日本絵画、近世やまと絵、住吉派Research keywords
下原 美保 教授
私の研究分野は江戸絵画です。特に伝統的な絵画であるやまと絵に興味をもち、幕府の庇護を受けて活躍した住吉派に注目しています。この流派は、長い間、忘れ去られていましたが、正統派でありながらも、大胆でドラマティックな、時にマンガのような人物描写が、近年、評価されつつあります。
現在の研究テーマは二つ。一つ目は「作品や作家の評価はどのように決められるのか」。その理由が解明されれば、住吉派のように忘れ去られた作家たちに、再び光を当てることができるからです。二つ目は「19世紀に形成された海外の日本美術コレクションがどのような目的で収集され、どのように評価されてきたのか」です。

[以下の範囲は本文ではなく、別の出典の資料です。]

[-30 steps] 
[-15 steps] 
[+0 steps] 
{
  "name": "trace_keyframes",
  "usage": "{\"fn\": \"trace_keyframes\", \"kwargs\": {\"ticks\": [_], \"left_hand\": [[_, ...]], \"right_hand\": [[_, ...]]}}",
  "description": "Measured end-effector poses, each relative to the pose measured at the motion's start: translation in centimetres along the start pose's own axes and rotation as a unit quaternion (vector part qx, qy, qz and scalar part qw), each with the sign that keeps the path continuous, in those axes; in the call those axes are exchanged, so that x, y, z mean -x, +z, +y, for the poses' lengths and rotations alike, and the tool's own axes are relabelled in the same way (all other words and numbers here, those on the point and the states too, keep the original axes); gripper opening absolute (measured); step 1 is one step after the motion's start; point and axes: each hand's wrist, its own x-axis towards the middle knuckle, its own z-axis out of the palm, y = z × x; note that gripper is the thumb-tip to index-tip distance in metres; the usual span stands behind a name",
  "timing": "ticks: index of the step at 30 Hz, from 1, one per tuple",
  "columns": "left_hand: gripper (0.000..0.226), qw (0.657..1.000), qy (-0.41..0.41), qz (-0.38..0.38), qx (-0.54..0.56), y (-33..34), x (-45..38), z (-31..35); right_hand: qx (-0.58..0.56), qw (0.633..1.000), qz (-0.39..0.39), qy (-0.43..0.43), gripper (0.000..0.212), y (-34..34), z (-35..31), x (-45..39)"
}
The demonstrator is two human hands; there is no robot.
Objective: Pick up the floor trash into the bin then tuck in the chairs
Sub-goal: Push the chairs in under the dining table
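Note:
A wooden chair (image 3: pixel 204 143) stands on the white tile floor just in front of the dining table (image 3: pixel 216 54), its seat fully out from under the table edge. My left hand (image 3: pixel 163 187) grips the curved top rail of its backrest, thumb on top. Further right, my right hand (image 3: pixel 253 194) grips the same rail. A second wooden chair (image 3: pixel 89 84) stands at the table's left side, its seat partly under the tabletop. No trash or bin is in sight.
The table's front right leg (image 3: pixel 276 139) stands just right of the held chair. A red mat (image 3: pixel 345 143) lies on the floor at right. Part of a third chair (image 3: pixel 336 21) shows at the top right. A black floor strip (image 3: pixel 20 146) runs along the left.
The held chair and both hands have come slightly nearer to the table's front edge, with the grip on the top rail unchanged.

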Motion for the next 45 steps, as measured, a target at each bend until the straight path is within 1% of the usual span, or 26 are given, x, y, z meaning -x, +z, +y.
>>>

染織工芸史、服飾史、博物館Research keywords
山川 曉 教授
この服を着ると明るい気分になる、この器に盛ると美味しそうに見える、そう感じることはありませんか。衣食住さまざまな場面を支える工芸品は、身近にあって私たちの日々を豊かにしてくれます。
博物館に学芸員として勤務していたため、私は工芸品を手に取って調査する機会に恵まれました。その経験は、作品の形や文様、さらには製作技法などから、情報を読み取る訓練でもありました。寡黙な作品ですが、ひたすら向き合っていると、秘められた事象が見えてくることがあります。とりわけ、私が研究している、仏教において師の教えを正しく相承した証として授けられる伝法衣〈でんぼうえ〉には、たくさんの物語が詰まっています。
保存の難しい染織品が、いつどのような文化圏で製作され、どのような人々の手を経て今ここに伝えられているのか、染織品そのものを見定める眼を養うとともに、そこに込められた人々の想いや祈りに迫る研究を目指しています。
授業紹介
- 造形文化論
- 西洋・東洋といった地域、時代などの相違に注目し、あらゆる造形芸術(建築、彫刻、絵画、造形)の意味を検証します。「はたして、芸術活動には進歩があるのか」などの問いに気づかされることでしょう。
- 美学芸術学資料研究Ⅰ
- ルネサンスからロココまでの西洋絵画を題材として、イメージを読む能力を養います。学生はミュージアムの学芸員になりきり、課題作品に対する自身の研究成果を発表します。
- 人文演習Ⅱ
- 「私が企画する展覧会・上映会」をテーマにして、各自の企画した内容に即したチラシを制作し、パワーポイントをもちいて企画案を聴講者にわかりやすく伝えます。また、聴講者として発表者の説明をいかに評価するかをトレーニングします。